Metaphor, symbolism, and imagery might often be used by therapists as they help those in treatment explore thoughts and feelings and address areas of concern. Some therapists work with people in treatment to explore and analyze dreams, for example, and others may use guided imagery as a therapeutic technique. Thus, many may find the integration of movies and other forms of media, in which these and other literary elements are often widespread, to be logical. Not only do movies contain symbols, they also might generate empathy, increase communication skills, and allow those in therapy to become more aware of their own feelings and desires. Movie watching allows viewers to engage in a number of ways—linguistically, visuospatially, interpersonally, and intrapsychically. Proponents of movie therapy believe this may be helpful because learning has been shown to occur more quickly when information is processed in more than one way.
Find a Therapist
The therapist and person in treatment will generally first discuss how to watch the film in a mindful way and how to recognize and explore reactions to the film. Reactions to the film are typically discussed in a later therapy session, where the therapist may ask the person in treatment to consider connections between the film and the person's own life. If a couple is in therapy together, they may be given a list of questions to consider and discuss together. Movies may often be easily integrated into therapy because they are widely available and accessible to many people. Further, most people find watching a movie to be an enjoyable experience, and some may prefer this form of therapeutic work to other modalities.
Film can lead people to experience a wide range of emotion. Who has not walked out of a movie theater feeling sad, scared, inspired, or otherwise moved? Movies can potentially open a person's eyes to new solutions to any number of difficulties and may provide many therapeutic benefits in addition to entertainment.
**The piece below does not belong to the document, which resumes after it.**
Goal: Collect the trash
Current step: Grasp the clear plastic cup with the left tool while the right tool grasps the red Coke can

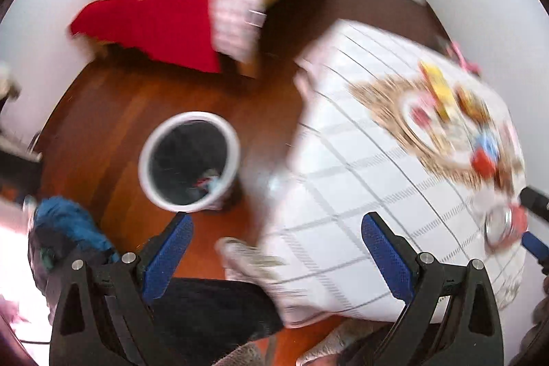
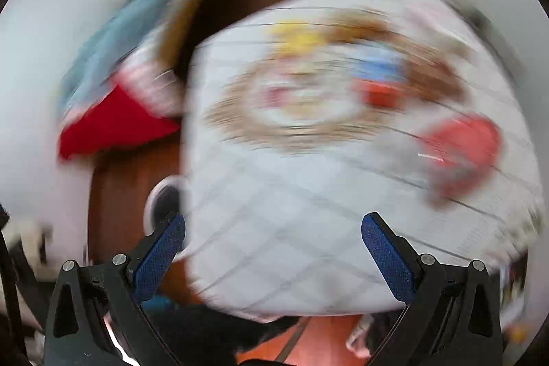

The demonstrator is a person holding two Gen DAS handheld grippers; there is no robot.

They might offer hope, provide role models, and reframe problems. Film characters may also serve to exemplify different issues people face. A person addressing alcohol abuse in therapy might, for example, find viewing a movie in which a character achieves recovery from the same concern to be both inspirational and helpful.
Movies can potentially open a person's eyes to new solutions to any number of difficulties and may provide therapeutic benefits in addition to entertainment.Additionally, movies can provide a safe way for people to discuss their thoughts and feelings. Direct questions from a therapist may be intimidating to some people, especially those who have difficulty openly sharing their feelings. The use of film in therapy can provide a less overwhelming way to talk about feelings, as it allows people to explore concerns indirectly by relating them to those of characters in the film. Some individuals might also be more likely to realize the presence of certain issues in their relationships and personal life when they first experience them in a movie. A person in an emotionally abusive relationship might not realize the relationship is abusive, but a fictional depiction of a relationship understood to be abusive may give the person a greater understanding of what constitutes abuse.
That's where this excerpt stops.